Asymmetry
- First edition (US)
- Author: Lisa Halliday
- Language: English
- Genre: Literary Fiction
- Publisher: Simon & Schuster (US) Granta Books (UK)
- Publication date: 2018
- ISBN: 978-1501166761

= Asymmetry (novel) =

2018 novel by Lisa Halliday

Asymmetry is the first novel by American author Lisa Halliday, published in February 2018 by Simon & Schuster. The novel has received critical acclaim with The New Yorker calling it "a literary phenomenon" and The New York Times including it in the list of "15 remarkable books by women that are shaping the way we read and write fiction in the 21st century." Barack Obama included the book in his list of best books from 2018. The cover of the first edition locates the novel on Manhattan's Upper West Side by displaying the distinctive turret of 271 West End Avenue at 72nd Street.

== Plot ==
The book is composed of three parts that take place over different periods of time in the 2000s.

=== Part 1: Folly ===
The 25-year old Alice, who works for a publishing company, starts an affair with a famous writer, Ezra Blazer. They both live and work in New York City, and the story follows their affair over time, as many world events happen in the background, most noticeably the start of the Iraq War. Because Blazer is very famous, they spend most of their time inside his apartment often watching TV and discussing the 2003 and 2004 ALCS playoffs between Red Sox and Yankees.

=== Part 2: Madness ===
It's Christmas 2008 and Amar Jaafari, an American citizen of Iraqi-Kurdish descent is held for questioning at the Heathrow Airport in London on his way to Iraq. During the hours of his detention, he recalls his life in America, his visits to Iraq during the war, and his brother, a doctor who learned to play piano during his childhood in America, who has gone missing.

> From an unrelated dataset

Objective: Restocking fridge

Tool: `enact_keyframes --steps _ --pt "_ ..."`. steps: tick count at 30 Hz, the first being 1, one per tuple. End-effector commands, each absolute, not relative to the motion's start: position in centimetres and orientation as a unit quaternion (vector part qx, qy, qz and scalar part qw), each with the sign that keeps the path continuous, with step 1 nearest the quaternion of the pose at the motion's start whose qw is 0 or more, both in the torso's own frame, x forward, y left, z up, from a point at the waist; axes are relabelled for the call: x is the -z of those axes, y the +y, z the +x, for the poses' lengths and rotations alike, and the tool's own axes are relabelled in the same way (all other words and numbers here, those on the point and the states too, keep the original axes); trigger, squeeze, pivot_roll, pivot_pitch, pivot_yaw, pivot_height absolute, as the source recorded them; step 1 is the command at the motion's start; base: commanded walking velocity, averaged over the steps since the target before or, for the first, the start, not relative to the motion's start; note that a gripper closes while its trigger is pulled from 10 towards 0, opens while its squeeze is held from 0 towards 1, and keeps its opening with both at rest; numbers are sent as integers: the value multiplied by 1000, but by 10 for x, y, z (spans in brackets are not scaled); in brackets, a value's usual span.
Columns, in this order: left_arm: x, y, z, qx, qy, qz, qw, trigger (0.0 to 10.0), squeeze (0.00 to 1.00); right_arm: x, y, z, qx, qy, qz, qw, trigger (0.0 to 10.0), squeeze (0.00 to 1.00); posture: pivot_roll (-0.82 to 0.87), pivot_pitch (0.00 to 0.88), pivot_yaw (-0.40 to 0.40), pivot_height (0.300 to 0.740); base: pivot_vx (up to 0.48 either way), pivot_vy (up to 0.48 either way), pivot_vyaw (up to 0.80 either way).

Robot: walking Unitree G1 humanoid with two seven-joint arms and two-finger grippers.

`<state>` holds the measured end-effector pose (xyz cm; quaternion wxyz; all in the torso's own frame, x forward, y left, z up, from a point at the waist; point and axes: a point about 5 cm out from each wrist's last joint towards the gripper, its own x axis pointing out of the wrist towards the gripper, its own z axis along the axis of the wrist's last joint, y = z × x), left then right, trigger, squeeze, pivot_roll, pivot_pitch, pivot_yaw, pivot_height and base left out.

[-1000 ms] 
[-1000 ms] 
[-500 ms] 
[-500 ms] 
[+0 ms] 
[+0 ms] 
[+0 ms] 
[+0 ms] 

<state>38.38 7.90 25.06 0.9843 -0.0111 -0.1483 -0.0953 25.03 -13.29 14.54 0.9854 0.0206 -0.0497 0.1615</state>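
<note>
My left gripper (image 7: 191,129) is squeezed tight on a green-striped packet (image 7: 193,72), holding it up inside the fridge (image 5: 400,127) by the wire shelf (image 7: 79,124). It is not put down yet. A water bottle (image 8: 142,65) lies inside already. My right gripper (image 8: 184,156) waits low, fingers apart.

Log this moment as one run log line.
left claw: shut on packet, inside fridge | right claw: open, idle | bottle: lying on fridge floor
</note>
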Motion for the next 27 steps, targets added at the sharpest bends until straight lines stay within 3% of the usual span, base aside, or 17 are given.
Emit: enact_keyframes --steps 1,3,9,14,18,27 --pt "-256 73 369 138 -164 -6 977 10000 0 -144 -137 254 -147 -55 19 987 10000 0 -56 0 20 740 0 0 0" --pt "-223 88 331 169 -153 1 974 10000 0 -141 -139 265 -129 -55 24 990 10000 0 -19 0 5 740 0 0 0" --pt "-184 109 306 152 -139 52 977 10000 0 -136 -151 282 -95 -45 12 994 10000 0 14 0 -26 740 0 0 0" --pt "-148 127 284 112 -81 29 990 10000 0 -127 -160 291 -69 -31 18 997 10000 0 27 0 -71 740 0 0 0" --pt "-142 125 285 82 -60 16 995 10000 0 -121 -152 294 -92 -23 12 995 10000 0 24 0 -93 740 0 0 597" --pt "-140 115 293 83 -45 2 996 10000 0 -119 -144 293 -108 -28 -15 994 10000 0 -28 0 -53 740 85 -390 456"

=== Part 3: Ezra Blazer's Desert Island Discs ===
More years have passed, and during a radio interview with the BBC in 2011, we learn that Ezra Blazer has finally won the Nobel Prize in literature. During the interview he mentions that a young friend of his has written a little novel, hinting that Amar's story is "Alice's creative jailbreak."

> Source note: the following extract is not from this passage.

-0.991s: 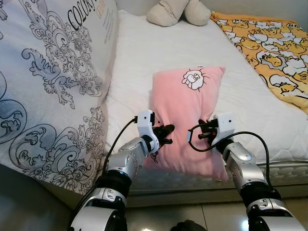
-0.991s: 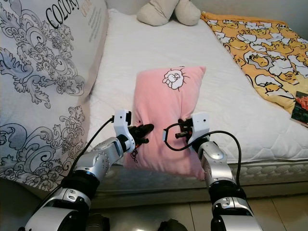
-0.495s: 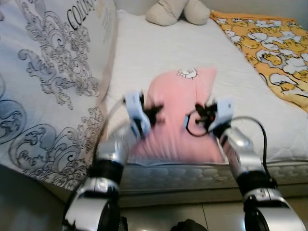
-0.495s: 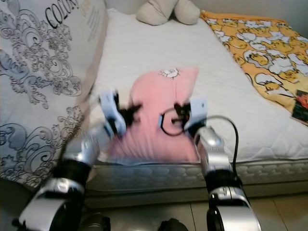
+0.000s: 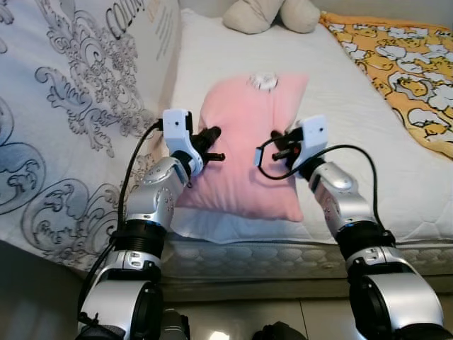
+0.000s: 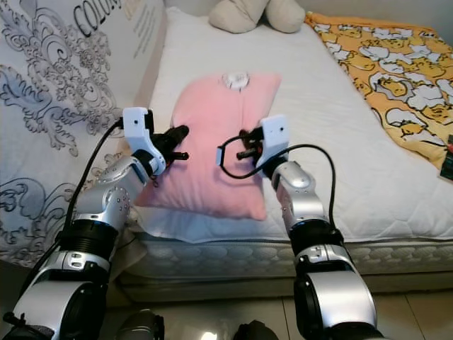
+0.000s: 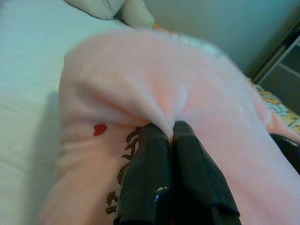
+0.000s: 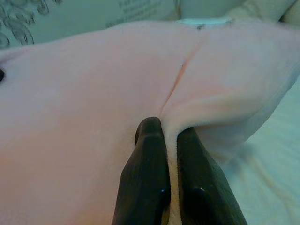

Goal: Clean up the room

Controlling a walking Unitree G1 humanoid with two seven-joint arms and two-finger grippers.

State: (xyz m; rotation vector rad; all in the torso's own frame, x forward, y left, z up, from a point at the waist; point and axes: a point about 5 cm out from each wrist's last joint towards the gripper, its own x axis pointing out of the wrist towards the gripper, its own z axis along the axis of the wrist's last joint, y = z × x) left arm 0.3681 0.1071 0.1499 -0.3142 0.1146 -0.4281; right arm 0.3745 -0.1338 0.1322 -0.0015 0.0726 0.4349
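Both pincers, left (image 5: 212, 144) and right (image 5: 281, 146), pinch only thin folds of the soft pink plush pillow (image 5: 244, 152); fabric could slip free over the white mattress (image 5: 396, 177).

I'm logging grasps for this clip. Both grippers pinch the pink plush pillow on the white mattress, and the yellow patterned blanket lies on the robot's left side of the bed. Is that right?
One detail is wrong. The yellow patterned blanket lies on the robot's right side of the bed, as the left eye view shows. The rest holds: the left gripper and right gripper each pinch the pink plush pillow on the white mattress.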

== Ezra Blazer as Philip Roth ==
Ezra Blazer employs many quotations and turns of phrase that appear in the novels and conversation of Philip Roth (1933–2018). Among them are
- Page 4. Roth's favorite joke ("You're velcome.")
- Pages 5, 271. The pickup line "Are you game?" appears in Everyman, pp. 132, 133.
- Page 71. The rule about Chekhov's gun going off in a later chapter is used in the "Judea" and "Aloft" chapters of The Counterlife.
- Page 252. The military policeman directing traffic so that it "flows through the hips" appears in the "Salad Days" chapter of My Life as a Man.
- Page 253. The attempt to write a novel about a Jewish soldier's postwar affair with a "blond German girl" appears in the "My True Story" section of My Life as a Man.
- Page 258. The ballet dancer with the "little monkey face" appears in the "Maestro" chapter of The Ghost Writer.

== Film adaptation ==
On May 1, 2026, it was announced that Richard Gere and Diana Silvers would star as Ezra and Alice, respectively, in a film adaptation of the novel. The film will be directed by Edward Zwick, who also co-wrote the script with Marshall Herskovitz and original author Halliday.